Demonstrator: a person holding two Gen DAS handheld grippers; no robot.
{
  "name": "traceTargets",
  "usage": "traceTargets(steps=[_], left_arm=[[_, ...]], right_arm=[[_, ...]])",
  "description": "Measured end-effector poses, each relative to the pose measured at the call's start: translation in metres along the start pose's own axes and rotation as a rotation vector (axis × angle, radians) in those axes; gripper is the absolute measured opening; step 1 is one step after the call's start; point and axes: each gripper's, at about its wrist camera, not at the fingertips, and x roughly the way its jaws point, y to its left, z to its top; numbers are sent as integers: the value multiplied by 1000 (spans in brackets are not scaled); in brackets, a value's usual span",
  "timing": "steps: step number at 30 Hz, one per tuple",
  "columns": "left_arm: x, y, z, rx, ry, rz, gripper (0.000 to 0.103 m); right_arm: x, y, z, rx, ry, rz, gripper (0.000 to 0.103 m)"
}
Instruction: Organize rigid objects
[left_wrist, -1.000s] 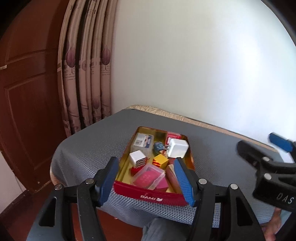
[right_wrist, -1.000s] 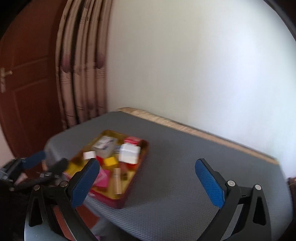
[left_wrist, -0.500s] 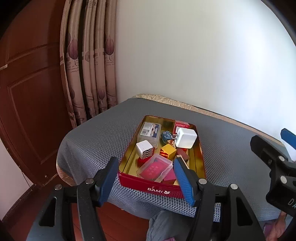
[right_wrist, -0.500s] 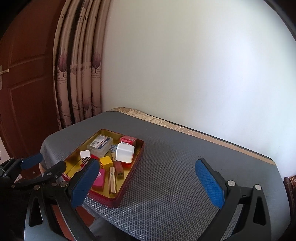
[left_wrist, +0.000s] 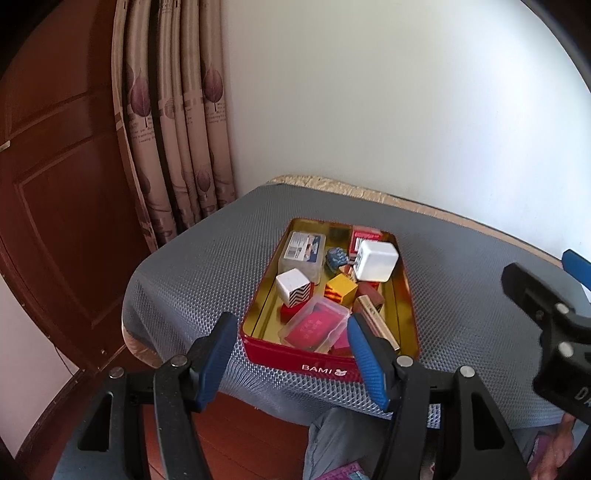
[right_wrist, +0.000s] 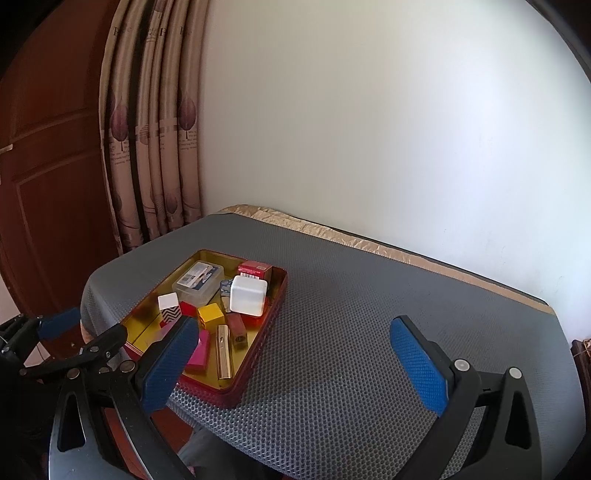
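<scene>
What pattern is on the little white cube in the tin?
Black-and-white zigzag stripes on the white cube's side, seen best in the left wrist view.

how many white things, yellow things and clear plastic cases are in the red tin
white: 2, charger block and zigzag cube
yellow: 1, yellow cube
clear plastic cases: 2, labelled case and pink-card case
total: 5
</scene>
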Motion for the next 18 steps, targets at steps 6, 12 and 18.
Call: traceTargets(steps=[6,12,18], left_arm=[[-4,-2,0,12,-14,-2,64],[1,2,1,-13,15,-6,66],[5,4,0,-19,31,13,66]], right_arm=[[-1,3,-1,-7,1,11,103],[0,1,0,-5,7,23,103],[-1,5,-1,-15,9,25,103]])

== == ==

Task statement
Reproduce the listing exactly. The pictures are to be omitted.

Response to the exercise
Demonstrator: a person holding two Gen DAS handheld grippers; no robot.
{
  "name": "traceTargets",
  "usage": "traceTargets(steps=[_], left_arm=[[_, ...]], right_arm=[[_, ...]])",
  "description": "Measured end-effector poses, each relative to the pose measured at the call's start: translation in metres along the start pose's own axes and rotation as a rotation vector (axis × angle, radians) in those axes; gripper is the absolute measured opening; step 1 is one step after the call's start; point and axes: each gripper's, at about its wrist camera, not at the fingertips, and x roughly the way its jaws point, y to its left, z to its top; numbers are sent as integers: the value multiplied by 1000 (spans in brackets are not scaled); in brackets, a value's usual span",
  "timing": "steps: step number at 30 Hz, one per tuple",
  "columns": "left_arm: x, y, z, rx, ry, rz, gripper (0.000 to 0.103 m); right_arm: x, y, z, rx, ry, rz, gripper (0.000 to 0.103 m)"
}
Instruction: Organize rigid objects
[left_wrist, -1.000s] 
[right_wrist, -1.000s] 
[left_wrist, -0.500s] 
[right_wrist, -0.500s] 
[left_wrist, +0.000s] 
[right_wrist, +0.000s] 
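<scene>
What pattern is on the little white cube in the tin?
Black-and-white zigzag stripes on the white cube's side, seen best in the left wrist view.

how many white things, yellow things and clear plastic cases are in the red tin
white: 2, charger block and zigzag cube
yellow: 1, yellow cube
clear plastic cases: 2, labelled case and pink-card case
total: 5
</scene>
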Motion for the next 18 steps, targets at steps 6, 12 and 18.
Call: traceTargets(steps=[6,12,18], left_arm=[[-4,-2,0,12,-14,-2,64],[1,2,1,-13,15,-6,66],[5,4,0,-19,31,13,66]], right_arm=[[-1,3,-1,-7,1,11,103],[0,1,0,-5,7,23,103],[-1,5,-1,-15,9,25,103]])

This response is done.